_WHAT YOU SHOULD DO_:
The listing below is to be written out word for word, minus its images.

_COLLECTED DATA_:
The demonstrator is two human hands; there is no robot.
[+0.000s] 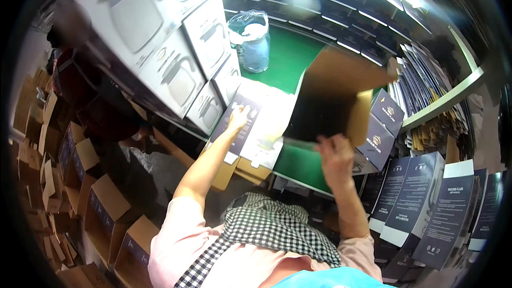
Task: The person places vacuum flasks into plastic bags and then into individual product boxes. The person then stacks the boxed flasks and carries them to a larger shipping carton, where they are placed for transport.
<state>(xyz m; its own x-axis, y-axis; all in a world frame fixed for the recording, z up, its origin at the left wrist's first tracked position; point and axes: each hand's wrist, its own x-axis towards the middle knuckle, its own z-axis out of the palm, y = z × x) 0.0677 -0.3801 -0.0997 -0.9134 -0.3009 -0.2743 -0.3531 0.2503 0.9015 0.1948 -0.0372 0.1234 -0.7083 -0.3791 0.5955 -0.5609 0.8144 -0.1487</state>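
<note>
My left hand [239,118] is closed, resting over the dark printed panel of a flattened carton [266,120] on the worktable. Whatever its fingers pinch, if anything, is too small to make out. My right hand [337,159] is a little blurred, its fingers curled at the near edge of a cardboard box [325,104]. That box lies with its mouth towards me and its brown flap raised; the inside is dark. A pale, shiny strip runs along its lower rim to my right fingertips. I cannot make out what they grip.
Tall white boxes [178,77] printed with jugs stand stacked at the left. Behind the green table [304,165] is a bag-lined bin [250,42]. Dark cartons [410,192] and flat cardboard sheets [424,80] crowd the right. Open boxes [106,202] fill the floor at left, near another person [101,96].
</note>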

_COMPLETED EXERCISE_:
The demonstrator is two human hands; there is no robot.
[+0.000s] 
Task: The person places vacuum flasks into plastic bags and then into individual product boxes. The person then stacks the boxed flasks and carries them to a larger shipping carton, where they are placed for transport.
<state>(xyz m; its own x-axis, y-axis; all in a world frame fixed for the recording, z up, its origin at the left wrist's first tracked position; point and axes: each hand's wrist, its own x-axis towards the middle knuckle, its own z-axis out of the palm, y = z × x) 0.0677 -0.3801 -0.0997 -0.9134 -0.3009 -0.2743 -0.3531 0.2503 0.9015 0.1948 -0.0372 0.1234 -0.7083 -0.3791 0.5955 -0.5609 0.8144 -0.1487</state>
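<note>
My left hand [239,118] is closed, resting over the dark printed panel of a flattened carton [266,120] on the worktable. Whatever its fingers pinch, if anything, is too small to make out. My right hand [337,159] is a little blurred, its fingers curled at the near edge of a cardboard box [325,104]. That box lies with its mouth towards me and its brown flap raised; the inside is dark. A pale, shiny strip runs along its lower rim to my right fingertips. I cannot make out what they grip.
Tall white boxes [178,77] printed with jugs stand stacked at the left. Behind the green table [304,165] is a bag-lined bin [250,42]. Dark cartons [410,192] and flat cardboard sheets [424,80] crowd the right. Open boxes [106,202] fill the floor at left, near another person [101,96].
</note>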

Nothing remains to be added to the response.